**Your task:** Every line of the material below should be copied exactly.

Start of Block

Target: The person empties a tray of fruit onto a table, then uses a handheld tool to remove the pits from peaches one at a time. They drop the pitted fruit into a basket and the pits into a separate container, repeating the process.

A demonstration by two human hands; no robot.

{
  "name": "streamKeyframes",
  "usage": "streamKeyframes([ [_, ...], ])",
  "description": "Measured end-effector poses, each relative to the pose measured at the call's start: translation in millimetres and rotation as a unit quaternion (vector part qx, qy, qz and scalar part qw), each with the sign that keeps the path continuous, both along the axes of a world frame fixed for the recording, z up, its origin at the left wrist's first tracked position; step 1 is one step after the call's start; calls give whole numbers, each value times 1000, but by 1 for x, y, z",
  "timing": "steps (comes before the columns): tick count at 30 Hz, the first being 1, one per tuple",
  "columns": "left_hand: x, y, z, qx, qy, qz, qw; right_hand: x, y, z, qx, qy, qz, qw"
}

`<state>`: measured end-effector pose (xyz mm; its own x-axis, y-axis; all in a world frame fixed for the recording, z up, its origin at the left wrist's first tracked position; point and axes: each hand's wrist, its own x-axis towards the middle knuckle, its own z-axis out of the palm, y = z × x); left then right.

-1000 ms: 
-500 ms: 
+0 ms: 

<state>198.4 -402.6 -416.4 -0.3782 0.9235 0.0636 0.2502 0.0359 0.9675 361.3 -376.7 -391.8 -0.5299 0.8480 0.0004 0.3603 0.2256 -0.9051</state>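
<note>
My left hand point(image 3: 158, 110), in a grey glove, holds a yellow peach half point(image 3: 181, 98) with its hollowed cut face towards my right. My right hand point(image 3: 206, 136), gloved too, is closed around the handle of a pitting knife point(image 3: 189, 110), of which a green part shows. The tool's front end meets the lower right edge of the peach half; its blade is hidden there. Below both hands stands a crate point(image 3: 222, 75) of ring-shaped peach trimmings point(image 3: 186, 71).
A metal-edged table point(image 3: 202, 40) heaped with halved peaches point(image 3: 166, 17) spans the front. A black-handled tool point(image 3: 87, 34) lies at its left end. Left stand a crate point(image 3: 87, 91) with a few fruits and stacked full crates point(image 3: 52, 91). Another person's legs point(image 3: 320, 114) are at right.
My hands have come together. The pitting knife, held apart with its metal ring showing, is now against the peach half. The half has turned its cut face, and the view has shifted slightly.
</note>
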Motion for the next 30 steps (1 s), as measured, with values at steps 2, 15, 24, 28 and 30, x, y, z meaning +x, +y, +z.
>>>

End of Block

**Your response:**
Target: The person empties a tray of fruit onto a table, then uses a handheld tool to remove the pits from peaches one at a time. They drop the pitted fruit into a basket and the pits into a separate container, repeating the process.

A demonstration by two human hands; no robot.

{
  "name": "streamKeyframes",
  "usage": "streamKeyframes([ [_, ...], ])",
  "description": "Measured end-effector poses, each relative to the pose measured at the call's start: translation in millimetres and rotation as a unit quaternion (vector part qx, qy, qz and scalar part qw), each with the sign that keeps the path continuous, both along the axes of a world frame fixed for the recording, z up, its origin at the left wrist's first tracked position; step 1 is one step after the call's start; calls give whole numbers, each value times 1000, but by 1 for x, y, z",
  "timing": "steps (comes before the columns): tick count at 30 Hz, the first being 1, one per tuple",
  "columns": "left_hand: x, y, z, qx, qy, qz, qw; right_hand: x, y, z, qx, qy, qz, qw"
}

`<state>`: measured end-effector pose (xyz mm; its own x-axis, y-axis; all in a world frame fixed for the recording, z up, its origin at the left wrist's first tracked position; point and axes: each hand's wrist, its own x-axis towards the middle knuckle, its own z-axis out of the palm, y = z × x); left then right.

-1000 ms: 
-500 ms: 
+0 ms: 

<state>198.4 -402.6 -416.4 -0.3782 0.9235 0.0636 0.2502 0.0359 0.9675 361.3 -376.7 -391.8 -0.5299 0.8480 0.0004 0.3603 0.2256 -0.9051</state>
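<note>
My left hand point(image 3: 158, 110), in a grey glove, holds a yellow peach half point(image 3: 181, 98) with its hollowed cut face towards my right. My right hand point(image 3: 206, 136), gloved too, is closed around the handle of a pitting knife point(image 3: 189, 110), of which a green part shows. The tool's front end meets the lower right edge of the peach half; its blade is hidden there. Below both hands stands a crate point(image 3: 222, 75) of ring-shaped peach trimmings point(image 3: 186, 71).
A metal-edged table point(image 3: 202, 40) heaped with halved peaches point(image 3: 166, 17) spans the front. A black-handled tool point(image 3: 87, 34) lies at its left end. Left stand a crate point(image 3: 87, 91) with a few fruits and stacked full crates point(image 3: 52, 91). Another person's legs point(image 3: 320, 114) are at right.
My hands have come together. The pitting knife, held apart with its metal ring showing, is now against the peach half. The half has turned its cut face, and the view has shifted slightly.
</note>
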Motion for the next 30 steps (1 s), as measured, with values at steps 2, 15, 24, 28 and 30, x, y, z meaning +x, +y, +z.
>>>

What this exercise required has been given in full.